Aim of the exercise ::
For every line in the data below that contains "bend", copy the line.

--- START ---

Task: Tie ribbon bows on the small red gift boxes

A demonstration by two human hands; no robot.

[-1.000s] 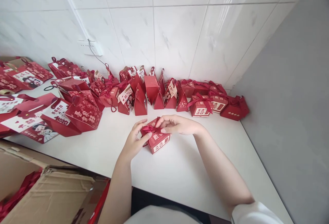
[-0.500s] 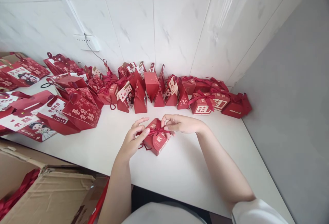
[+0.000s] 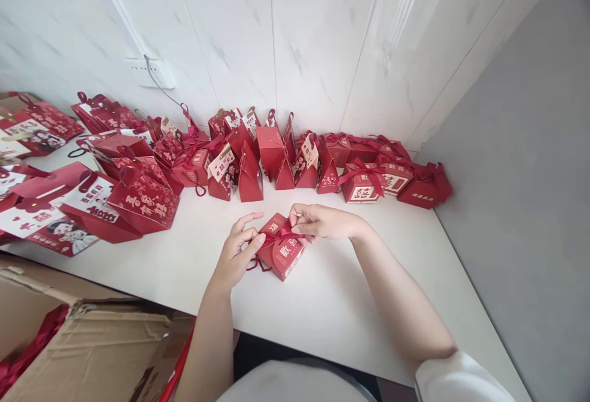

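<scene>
A small red gift box with pale printed characters lies on the white table, turned at an angle to me. A dark red ribbon crosses its top in a bow. My left hand pinches the ribbon's left side between thumb and a finger, its other fingers stretched out. On the other side, my right hand has thumb and index finger closed on the ribbon's right part. Dark red cord ends stick out at the box's left, below my left hand.
Several red gift boxes with bows and peaked gift boxes line the wall. Larger red boxes crowd the left. An open cardboard carton stands below the front edge, and a grey panel bounds the right.
Both hands stay on the ribbon with only slight finger movement. The box keeps its place, and the view has shifted a little.
</scene>
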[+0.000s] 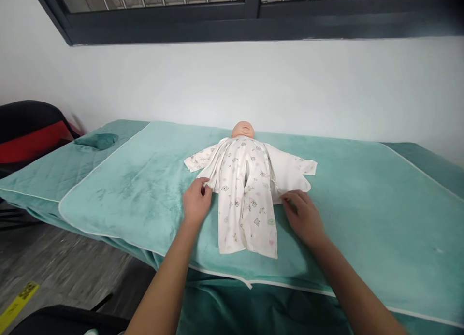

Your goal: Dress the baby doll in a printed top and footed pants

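Left hand (197, 198) drawn in narrow, thumb and fingers pinching the lower edge of a white printed top (290, 167); right hand (302, 213) just as narrow, its fingertips closed on the hem at the other side. Between them, printed trousers (248, 219) lie over the middle of the top, legs pointing towards the person, a dark slit showing near the crotch. The top's sleeves are spread out to both sides, and there at the neckline is the doll's head (242, 128), face up. Everything rests mid-bed, on a green plush cover (362, 204) with pale piping. Over on the left, an oval face hole (97, 141) in the bed, then a black-and-red chair (32, 134). Behind, a white wall (163, 83) beneath a dark window frame (174, 25).
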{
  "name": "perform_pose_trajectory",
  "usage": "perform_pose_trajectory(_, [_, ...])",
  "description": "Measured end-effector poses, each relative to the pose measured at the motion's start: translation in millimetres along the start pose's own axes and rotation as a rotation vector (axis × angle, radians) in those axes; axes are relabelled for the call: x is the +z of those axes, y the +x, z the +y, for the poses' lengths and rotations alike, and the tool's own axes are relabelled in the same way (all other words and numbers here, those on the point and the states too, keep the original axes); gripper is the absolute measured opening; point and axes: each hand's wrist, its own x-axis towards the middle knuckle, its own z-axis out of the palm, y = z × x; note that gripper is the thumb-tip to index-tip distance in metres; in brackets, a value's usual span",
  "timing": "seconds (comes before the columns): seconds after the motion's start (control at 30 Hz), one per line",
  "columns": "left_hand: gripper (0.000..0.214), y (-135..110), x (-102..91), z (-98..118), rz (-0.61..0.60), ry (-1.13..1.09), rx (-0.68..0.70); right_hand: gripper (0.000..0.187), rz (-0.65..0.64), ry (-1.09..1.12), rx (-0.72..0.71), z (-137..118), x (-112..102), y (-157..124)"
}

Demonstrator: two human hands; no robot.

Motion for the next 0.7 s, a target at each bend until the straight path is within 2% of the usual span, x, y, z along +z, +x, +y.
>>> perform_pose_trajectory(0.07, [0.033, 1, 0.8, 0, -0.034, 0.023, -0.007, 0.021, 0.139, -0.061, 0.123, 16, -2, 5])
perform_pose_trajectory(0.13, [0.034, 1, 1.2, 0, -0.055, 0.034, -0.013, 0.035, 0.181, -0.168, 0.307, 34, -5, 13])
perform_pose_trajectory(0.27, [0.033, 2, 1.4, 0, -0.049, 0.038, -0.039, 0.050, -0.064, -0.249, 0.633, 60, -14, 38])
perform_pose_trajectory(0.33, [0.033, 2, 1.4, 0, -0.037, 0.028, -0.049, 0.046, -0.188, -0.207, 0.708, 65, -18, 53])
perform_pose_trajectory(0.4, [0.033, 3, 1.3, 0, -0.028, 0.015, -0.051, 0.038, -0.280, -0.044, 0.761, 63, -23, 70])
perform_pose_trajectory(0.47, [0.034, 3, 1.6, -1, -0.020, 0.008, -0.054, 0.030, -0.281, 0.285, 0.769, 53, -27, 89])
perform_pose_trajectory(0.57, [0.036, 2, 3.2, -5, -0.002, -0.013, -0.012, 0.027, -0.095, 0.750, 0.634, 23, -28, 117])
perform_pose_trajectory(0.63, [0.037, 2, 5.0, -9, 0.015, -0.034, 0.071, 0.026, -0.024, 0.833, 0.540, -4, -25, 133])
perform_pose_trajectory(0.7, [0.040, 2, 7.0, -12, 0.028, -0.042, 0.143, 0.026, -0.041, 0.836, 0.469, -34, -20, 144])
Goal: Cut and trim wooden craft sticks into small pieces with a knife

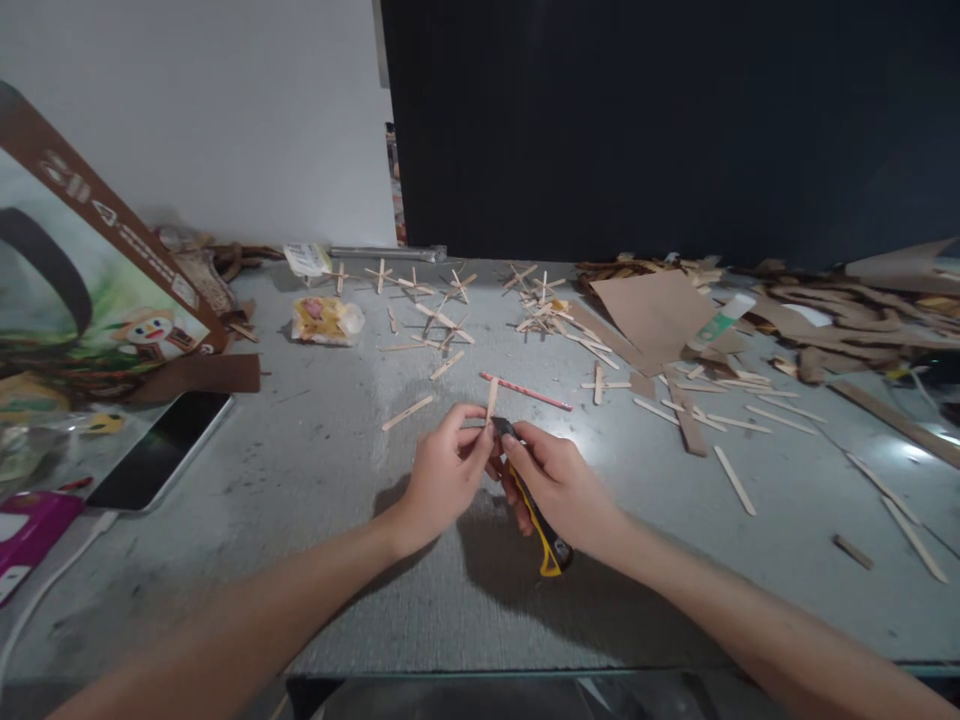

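Between the thumb and fingers of my left hand [448, 474] is a wooden popsicle stick [492, 398], its far end pointing up and away from me. My right hand [568, 486] is closed around a yellow and black utility knife [537, 512]. The knife's front end meets the stick close to my left fingertips; the blade itself is too small to make out. Just beyond my hands lies a red pencil [526, 390]. A single popsicle stick [407, 412] rests to the left of it, and a crossed pair of sticks [598, 384] to the right.
Several star-shaped stick pieces [459, 286] stand toward the back. Loose sticks [735, 480], brown cardboard [652, 315] and a glue stick [724, 320] are on the right. At left are a phone [161, 450] with a white cable, a purple object [36, 535], a yellow packet [324, 320] and a printed box [142, 290].
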Motion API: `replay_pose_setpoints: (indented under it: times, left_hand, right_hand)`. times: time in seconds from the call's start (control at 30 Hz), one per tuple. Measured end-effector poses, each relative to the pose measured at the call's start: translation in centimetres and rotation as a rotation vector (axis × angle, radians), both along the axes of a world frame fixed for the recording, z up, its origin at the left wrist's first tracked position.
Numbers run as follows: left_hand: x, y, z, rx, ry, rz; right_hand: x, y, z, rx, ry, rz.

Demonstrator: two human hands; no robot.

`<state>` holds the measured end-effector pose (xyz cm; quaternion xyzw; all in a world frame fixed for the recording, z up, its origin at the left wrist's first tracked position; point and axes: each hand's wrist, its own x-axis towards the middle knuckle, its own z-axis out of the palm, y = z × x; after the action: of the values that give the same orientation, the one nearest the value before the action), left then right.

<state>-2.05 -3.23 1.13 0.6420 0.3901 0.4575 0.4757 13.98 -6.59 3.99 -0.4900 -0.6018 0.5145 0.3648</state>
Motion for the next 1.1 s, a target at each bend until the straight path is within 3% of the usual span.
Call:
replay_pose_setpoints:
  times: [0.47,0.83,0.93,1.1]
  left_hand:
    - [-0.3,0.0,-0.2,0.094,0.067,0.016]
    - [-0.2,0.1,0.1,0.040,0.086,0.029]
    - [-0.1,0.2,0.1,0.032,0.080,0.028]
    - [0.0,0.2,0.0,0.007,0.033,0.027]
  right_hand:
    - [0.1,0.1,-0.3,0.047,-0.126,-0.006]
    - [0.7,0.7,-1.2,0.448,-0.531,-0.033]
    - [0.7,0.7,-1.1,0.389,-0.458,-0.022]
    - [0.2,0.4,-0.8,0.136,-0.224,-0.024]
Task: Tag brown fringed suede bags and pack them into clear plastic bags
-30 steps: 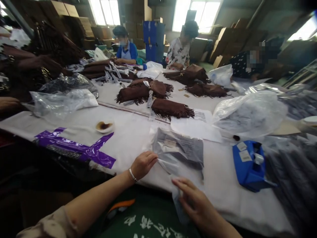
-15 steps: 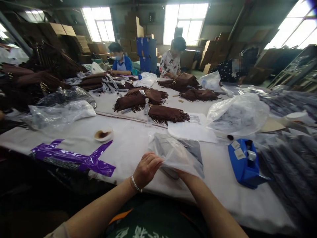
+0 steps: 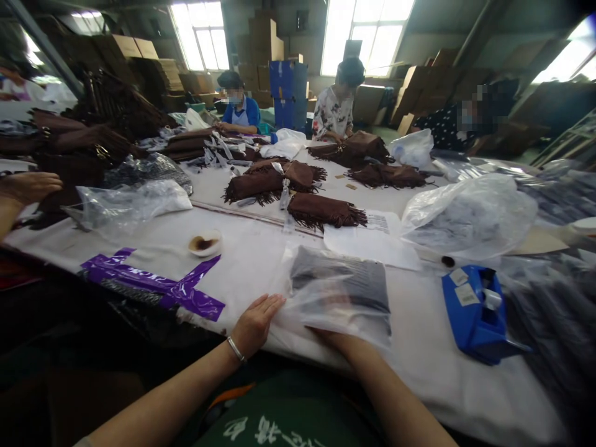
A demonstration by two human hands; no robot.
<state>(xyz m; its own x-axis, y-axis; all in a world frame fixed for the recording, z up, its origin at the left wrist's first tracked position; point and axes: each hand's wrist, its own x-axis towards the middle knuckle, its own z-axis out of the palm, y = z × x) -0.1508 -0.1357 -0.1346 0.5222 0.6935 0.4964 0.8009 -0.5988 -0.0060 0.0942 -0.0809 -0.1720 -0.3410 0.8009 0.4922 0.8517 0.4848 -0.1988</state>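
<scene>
A clear plastic bag (image 3: pixel 298 304) lies on the white-covered table before me. Inside it is a flat dark grey folded piece (image 3: pixel 347 267), perhaps cloth. My left hand (image 3: pixel 257 321), with a silver bangle at its wrist, has its fingers together at the bag's left edge and pinches the film. Through the bag's near opening reaches my right hand (image 3: pixel 333 303). It shows only as a blur under the film, against the grey piece, and its fingers cannot be made out.
A blue tape dispenser (image 3: pixel 475 313) stands to the right. Brown fringed bags (image 3: pixel 326 211) lie ahead, beside a stuffed clear bag (image 3: pixel 470 214). Purple tape (image 3: pixel 153 285) and a small stained dish (image 3: pixel 205 243) are at left. A co-worker's hand (image 3: pixel 35 186) shows far left; several people sit across.
The plastic bag now lies flatter, with more of the grey piece showing inside. My left hand has moved left and down. A co-worker's hand has come into view at far left.
</scene>
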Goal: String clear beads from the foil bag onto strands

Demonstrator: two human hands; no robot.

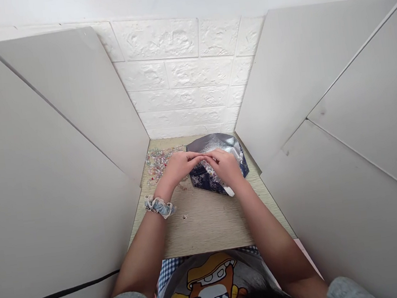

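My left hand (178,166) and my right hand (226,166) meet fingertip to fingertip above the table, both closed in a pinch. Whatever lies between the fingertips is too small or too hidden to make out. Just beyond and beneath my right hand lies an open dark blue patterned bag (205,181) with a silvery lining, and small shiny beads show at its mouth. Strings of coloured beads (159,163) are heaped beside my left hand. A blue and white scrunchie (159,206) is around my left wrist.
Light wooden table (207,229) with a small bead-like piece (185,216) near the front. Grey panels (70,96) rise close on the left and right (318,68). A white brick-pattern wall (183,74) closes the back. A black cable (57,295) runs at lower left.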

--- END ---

Result of the exercise ::
Motion for the next 0.7 s, a target at each bend until the straight path is within 2% of the usual span, x, y, z along +z, +x, +y.
Motion for the next 1.1 s, a target at each bend until the straight path is within 3% of the usual span.

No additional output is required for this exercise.